Many business owners have found that focusing on branding too early on can be a waste of resources.
Kalina Halatcheva, founder of Nouri Health, has learned this first-hand. “The opportunity to attach to glamorous events and my dream target audience have cost me a lot of money. Looking back now, it looks like such a waste!
“Brand image and long-term goals are important,” she says. “Don’t let big names and promises for long-term success blind you. For SMEs, the bottom line at the end of the month (not the year!) is what you should be looking at and controlling.
Instead of branding, focus on making the quality of your work as good as possible first. Recommendations from happy customers are more likely to grow your business than a logo or mascot.
Advertising (the wrong way)
Advertising and digital marketing are both important if you want to create a brand that people flock to. But it can be a mistake for businesses to jump in too early.
Charlotte Sheridan from The Small Biz Expert warns against using things like Google Ads if you don’t have the experience.
“Many business owners adopt a ‘set up and leave it’ approach. This can cost them dearly if they are not monitoring the search terms and aren’t checking ROI.
“We have seen examples of companies spending hundreds of pounds per month on a keyword that is a broad match and doesn’t relate to their services.”
But advertising can be powerful in the right hands. Here are a few ways you can utilise it:
Ensure your product is as good as it can be. Nothing will kill your brand name faster than a bad reputation. Word of mouth and bad press spread like wildfire.
Find the channels that will be most effective for your target audience. If you sell accounting software, Instagram probably isn’t the best place to promote it. In the same way, you wouldn’t take out a two-page spread in the Times if you sell fashionable oversized hoodies.
Hire an expert. Whereas pay-per-click (PPC) advertising will provide you with a much clearer ROI, it can be costly if you don’t have someone who can manage your ads account. Have an expert run your campaigns for you. You’ll lose far more on a runaway ad campaign than you will by paying for someone to manage your ads the right way.
Paying too much for business energy
8 out of 10 businesses are paying too much for their energy, even though they could switch to a cheaper tariff.
Phil Foster, CEO of Love Energy Savings, said: “It’s inevitable that bills will continue to rise. You can remain in control of your bills by finding a comprehensive deal that fits your budget. Failing to review your bills and find a tariff that offers you the best value for money can have a significant impact on your company’s bottom line.”
Businesses can save over £1,000 a year by switching their energy tariff online. Other simple ways to avoid unnecessary spending include:
- Using energy-efficient appliances. A small business will use about 20,000 kWh of energy each year. When you consider that using incandescent bulbs could cost up to £11.70 more per kWh than fluorescent bulbs, it adds up. It’s also important to ensure any equipment and appliances you use are as efficient as possible. Switching to energy-efficient appliances can save you a lot of money.

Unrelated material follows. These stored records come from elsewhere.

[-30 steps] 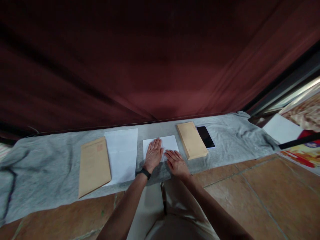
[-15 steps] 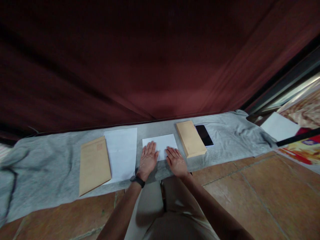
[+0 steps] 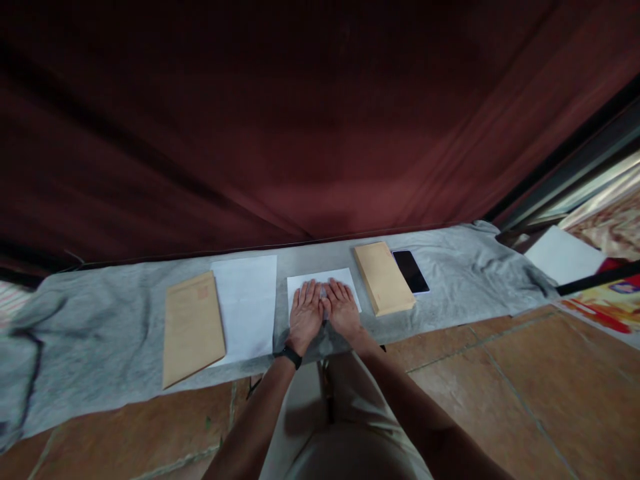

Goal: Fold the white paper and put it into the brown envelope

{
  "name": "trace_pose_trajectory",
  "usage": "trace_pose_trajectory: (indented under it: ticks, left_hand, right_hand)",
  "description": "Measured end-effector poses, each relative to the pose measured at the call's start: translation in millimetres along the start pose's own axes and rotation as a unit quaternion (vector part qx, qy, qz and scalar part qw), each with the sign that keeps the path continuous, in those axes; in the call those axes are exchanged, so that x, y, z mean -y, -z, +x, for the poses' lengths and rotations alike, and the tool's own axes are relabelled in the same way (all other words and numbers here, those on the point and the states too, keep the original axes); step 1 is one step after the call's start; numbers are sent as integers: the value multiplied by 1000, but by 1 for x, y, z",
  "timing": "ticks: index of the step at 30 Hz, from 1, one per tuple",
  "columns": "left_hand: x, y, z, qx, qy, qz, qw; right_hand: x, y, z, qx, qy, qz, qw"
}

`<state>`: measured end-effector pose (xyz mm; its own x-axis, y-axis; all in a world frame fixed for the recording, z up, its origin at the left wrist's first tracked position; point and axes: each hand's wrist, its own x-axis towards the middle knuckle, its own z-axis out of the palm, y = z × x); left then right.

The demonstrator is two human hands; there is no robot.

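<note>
My left hand [image 3: 306, 313] and my right hand [image 3: 343, 308] lie flat side by side, fingers stretched out, pressing on a small folded white sheet of paper [image 3: 323, 281] on a grey cloth [image 3: 100, 327]. A black band is on my left wrist. To the left lie a larger white sheet [image 3: 244, 307] and a brown envelope [image 3: 192, 328]. To the right sits a stack of brown envelopes [image 3: 383, 277] with a black phone [image 3: 411, 271] beside it.
The grey cloth covers a low ledge in front of a dark red curtain [image 3: 300, 120]. Brown floor tiles [image 3: 500, 393] run below. At the far right are a white sheet [image 3: 563, 255] and colourful printed material [image 3: 610, 303].
Both hands have moved forward onto the folded sheet and closed together; half a second ago they were apart at its near edge.
</note>
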<state>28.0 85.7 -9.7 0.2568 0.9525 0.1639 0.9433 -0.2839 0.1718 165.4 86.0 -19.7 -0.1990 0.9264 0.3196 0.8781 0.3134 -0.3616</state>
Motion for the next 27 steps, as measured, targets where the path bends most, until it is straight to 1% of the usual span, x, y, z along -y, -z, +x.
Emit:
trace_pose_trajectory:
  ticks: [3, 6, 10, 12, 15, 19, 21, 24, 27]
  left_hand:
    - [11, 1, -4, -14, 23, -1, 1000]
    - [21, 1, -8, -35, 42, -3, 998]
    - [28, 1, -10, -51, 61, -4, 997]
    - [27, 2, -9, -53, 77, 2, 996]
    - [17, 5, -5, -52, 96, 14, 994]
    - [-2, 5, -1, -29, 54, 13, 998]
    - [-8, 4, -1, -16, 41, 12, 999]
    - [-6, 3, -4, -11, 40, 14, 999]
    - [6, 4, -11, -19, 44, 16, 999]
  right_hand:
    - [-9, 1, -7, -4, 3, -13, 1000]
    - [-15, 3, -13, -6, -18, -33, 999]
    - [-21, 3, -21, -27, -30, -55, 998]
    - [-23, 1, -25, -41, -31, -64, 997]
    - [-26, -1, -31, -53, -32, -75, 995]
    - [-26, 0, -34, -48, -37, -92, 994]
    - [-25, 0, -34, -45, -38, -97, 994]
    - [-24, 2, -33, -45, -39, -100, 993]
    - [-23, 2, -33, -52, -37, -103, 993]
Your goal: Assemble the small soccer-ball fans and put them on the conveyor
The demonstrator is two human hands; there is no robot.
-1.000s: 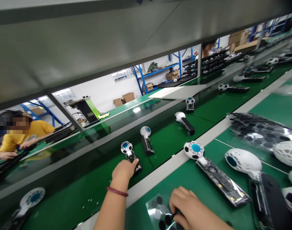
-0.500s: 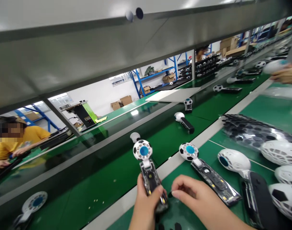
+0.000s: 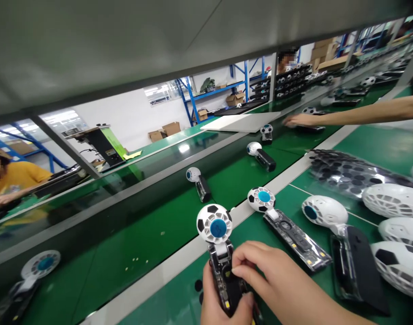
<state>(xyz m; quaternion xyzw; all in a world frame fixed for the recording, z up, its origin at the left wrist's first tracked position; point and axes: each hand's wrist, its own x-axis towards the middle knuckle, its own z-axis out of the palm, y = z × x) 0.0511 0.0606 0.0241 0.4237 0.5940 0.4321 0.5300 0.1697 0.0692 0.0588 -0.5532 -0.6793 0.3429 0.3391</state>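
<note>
**Right hand (image 3: 265,268) has moved in to the held fan (image 3: 222,253)**

Half a second ago it sat apart from the handle; now its pinched fingertips meet the handle's side, just below the hinge. Whether they hold anything, I cannot tell. Left hand (image 3: 213,309) grips the handle from below, thumb across it, keeping the fan above the bench (image 3: 166,300), head pointing away.

Likeliest trouble: the fan twisting, should the left grip slacken under one-sided pressure, or a slipping fingertip knocking the bare-looking parts.

Also different: a co-worker's arm (image 3: 359,113) now stretches over the belt (image 3: 142,243).
</note>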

- Switching things off. Turning things off when they’re not in use is one of the simplest but most effective ways of cutting costs. By switching computer monitors off when leaving the office, you can save up to £56 a year per computer.
Stop wasting, start saving
The spending habits of a company often come to define whether it’s one that sinks or swims.
By taking the advice of business leaders that have experienced bad spending first-hand, you set yourself up to succeed. This is due to getting in control of your finances and supporting your future.